There's been a bit of an exchange on the Poetics list the past couple days about contemporary poetry and academia, which at some point transmuted into a conversation on race and its alleged monopoly over the current study of literature. I'm always a bit surprised when conversations on the list take this kind of turn, as they often do when race comes up--I guess it shouldn't be odd to find that the avant-garde wing of contemporary poetry (which often prides itself on its leftist allegiances) can be just as wedded to the ideal of the poem as aesthetic artifact, untainted by social context, as any other group of American writers. But it always disappoints me a little.
Kirby Olson's original post observed that there are "no jobs teaching contemporary poetry," to which Joel Weishaus correctly replied that, well, there are really no jobs teaching anything. As someone who's on the job market I can confirm that there are very few jobs explicitly advertised in twentieth-century, much less contemporary, poetry, but I think this is less a symptom of the decline of the field of contemporary poetry than another sign of the arcane and erratic state of academic hiring. Medieval literature--a field that encompasses not fifty or so years but several centuries, and which is also frequently said to be in decline--usually has only a handful of job postings per year. This year, unbelievably, there are something like fifty. I doubt that there are significantly fewer jobs in modern and contemporary poetry now than there were a decade ago; in fact, if anything, I see major programs like Penn and Buffalo continually expanding their commitment to it.

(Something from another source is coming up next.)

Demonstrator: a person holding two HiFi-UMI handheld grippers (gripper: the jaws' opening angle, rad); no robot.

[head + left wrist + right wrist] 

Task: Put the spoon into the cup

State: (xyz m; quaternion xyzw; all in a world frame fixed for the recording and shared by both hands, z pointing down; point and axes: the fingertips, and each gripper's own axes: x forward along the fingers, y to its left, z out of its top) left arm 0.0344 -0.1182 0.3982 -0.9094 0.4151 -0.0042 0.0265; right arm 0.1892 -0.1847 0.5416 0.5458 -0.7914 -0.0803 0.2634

But while there may be very few jobs advertised in contemporary poetry, there are a truly astonishing (well, for the English job market) number of jobs being posted in creative writing--a point that Olson alludes to, but which I think is really central to this discussion. It's becoming increasingly likely that in an academic English department, contemporary poetry will be represented on the faculty not by a scholar with a Ph.D. in poetry but by an MFA-holding, widely-published creative writer, who is often called upon to teach introductory poetry classes in addition to teaching writing workshops. (This phenomenon--of poets being assigned to teach intro poetry classes--is prevalent even at a place like Stanford, which has historically had no shortage of faculty in poetry.) Undergraduates are, indeed, flocking to poetry classes, but those classes are most likely to be classes in creative writing--enrollment in such classes is one of the few growth areas for many English departments.
So what we're looking at is not a decline in the number of people teaching contemporary poetry at the college level, but a significant shift in who's doing that teaching--from the Ph.D.-holding scholar to the creative writer. There's no reason to assume that this is a bad thing--that it represents the triumph of the bad old "workshop aesthetic" of the "MFA mainstream"--not least because that aesthetic has changed, as much the kind of work that's coming out of workshop-trained young writers these days has at least a veneer of the experimental. It might very well have a liberating rather than conservative impact. But it might also result in a narrowing of the field, with the craft of poetry as it is done now coming to dominate over broader historical and critical perspectives.